The OD group over the period 1972–76 lost some of its cohesiveness and direction. This was happening at the same time as doubts were being raised about the group's impact by managers, and those personnel managers and personnel officers who had never been accepted into its fold. Noel Ripley moved his office and attentions away from the production area to try and work with the division board and senior managers in other functions, and business areas. This proved to be stony ground, and with his important contribution as a thinker and catalyst over, he returned to the United States in March 1974. Meanwhile the OD group was sponsoring into the division three external consultants, two of whom still work regularly with the division in 1983. One of these two consultants, Ken Larsen, was to carry on the group's contribution in the construction and commissioning of new plants manufacturing ammonia and “Pruteen”. The other members of the group worked with varying degrees of involvement in the joint problem-solving work on Ammonia Works and assisted more generally on industrial relations development matters on the Billingham site. In addition, most members of the group were involved in the social policy work that ICI discreetly carried out in the Teesside community. These activities tended to be with schools, social services and local government, and the churches.

Nevertheless, when in March 1976 Paul Miles, the personnel manager who had been formally responsible for the still informal collection of OD resources left the division, the OD group in Agricultural Division was drifting, and the development work led by line managers in Ammonia and Engineering Works had either faded away or was beginning to run out of steam. In 1976 responsibility for OD in the division passed from the personnel manager level to the assistant personnel manager level. Peter Moores, the new assistant personnel manager, who had been a founder member of the OD group, fashioned a role attempting to link career-personnel, organisation development and training matters. This turned out to be a shrewd move. When by 1980, ICI as a whole was encountering severe business and commercial problems, and pressure was being exerted from Millbank for even the relatively successful divisions such as the Agricultural Division to reduce their cost base, Peter Moores had laid the ground for another contribution for OD in the division; though by this time not even the specialist OD resources in the division used the phrase organisation development to describe the process and activities they were hoping to get off the ground. The period from 1976 to 1983 can therefore be characterised as one of opportunism and refocusing for organisation development.

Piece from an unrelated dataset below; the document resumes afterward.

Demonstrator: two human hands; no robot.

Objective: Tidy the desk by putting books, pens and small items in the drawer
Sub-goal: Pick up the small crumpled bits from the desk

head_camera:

In what follows I will return to describe and account for the antecedents and origins of OD in the Agricultural Division. In Chapter 6 I will then present a thematic narrative which organises and explains the evolution of OD around the three characterisations mentioned above – birth and pioneering; diffusion and doubt; and opportunism and refocusing. Again it is appropriate to acknowledge that processes of the above kind, played out as they were over nearly a 20-year period, are so complex that one despairs of capturing the subtleties and rendering them on paper. It is only possible to do one's best and suggest them.

ANTECEDENTS OF ORGANISATION DEVELOPMENT

One of the natural tensions evident in divisionalised firms is that between headquarters and division. ICI has tended to try and ameliorate these potential conflicts in a number of ways which will become apparent later in this book. Throughout its history, as Reader (1975) has demonstrated, these centre– circumference tensions have often focused around Millbank's central control over the financing of capital investment and personnel policy, and the additional pressures created by the ebb and flow in the business fortunes of the company as a whole, or of individual divisions. Obviously divisions that are not doing well attract additional interest and scrutiny from the centre, and divisions that are doing well become themselves interested in the centre, often for more resources or additional freedom, and in consequence stimulate rivalries with other less well-placed divisions. In the way of things, this is all quite normal behaviour.

As I have already indicated, in the late 1950s Billingham Division was beginning to experience commerical difficulties. In fact, probably the first substantial business difficulties since the much worse traumas of the early and mid-1930s. Interestingly, Millbank responded in not dissimilar ways to both situations. Reader (1975:158–159) has described what happened over the period 1934–36 at Billingham. In 1934 George Pollitt, virtually the creator of Billingham, ceased to be an executive director of ICI (he remained on the board) and took to farming. Also in 1934 the Billingham managing director, R. E. Slade, went temporarily to London to report to McGowan on research, and stayed on as research controller. There were other changes, on the board and below, in 1935 and 1936; and finally, in 1937, the chairman, W. A. Akers, who had been in office since 1931, was succeeded by Alexander Fleck. The top management was remodelled.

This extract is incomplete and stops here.